▶ **WHAT TO WORK ON**:
Could you retype the listing beneath, keeping each line exactly as it is?

=== Begin Enclosure ===

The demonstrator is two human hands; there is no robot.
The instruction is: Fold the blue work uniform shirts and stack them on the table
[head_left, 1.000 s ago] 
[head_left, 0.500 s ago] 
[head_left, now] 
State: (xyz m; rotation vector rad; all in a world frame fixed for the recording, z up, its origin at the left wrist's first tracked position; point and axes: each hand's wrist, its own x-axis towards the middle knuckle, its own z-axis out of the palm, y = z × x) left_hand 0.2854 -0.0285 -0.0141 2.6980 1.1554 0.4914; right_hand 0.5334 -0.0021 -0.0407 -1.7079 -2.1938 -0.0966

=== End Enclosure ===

▶ **EXERCISE ANSWER**:
The demonstrator is two human hands; there is no robot.
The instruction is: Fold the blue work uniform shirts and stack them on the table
[head_left, 1.000 s ago] 
[head_left, 0.500 s ago] 
[head_left, now] 
State: (xyz m; rotation vector rad; all in a world frame fixed for the recording, z up, its origin at the left wrist's first tracked position; point and axes: each hand's wrist, its own x-axis towards the middle knuckle, its own z-axis out of the palm, y = z × x) left_hand 0.2854 -0.0285 -0.0141 2.6980 1.1554 0.4914; right_hand 0.5334 -0.0021 -0.0407 -1.7079 -2.1938 -0.0966

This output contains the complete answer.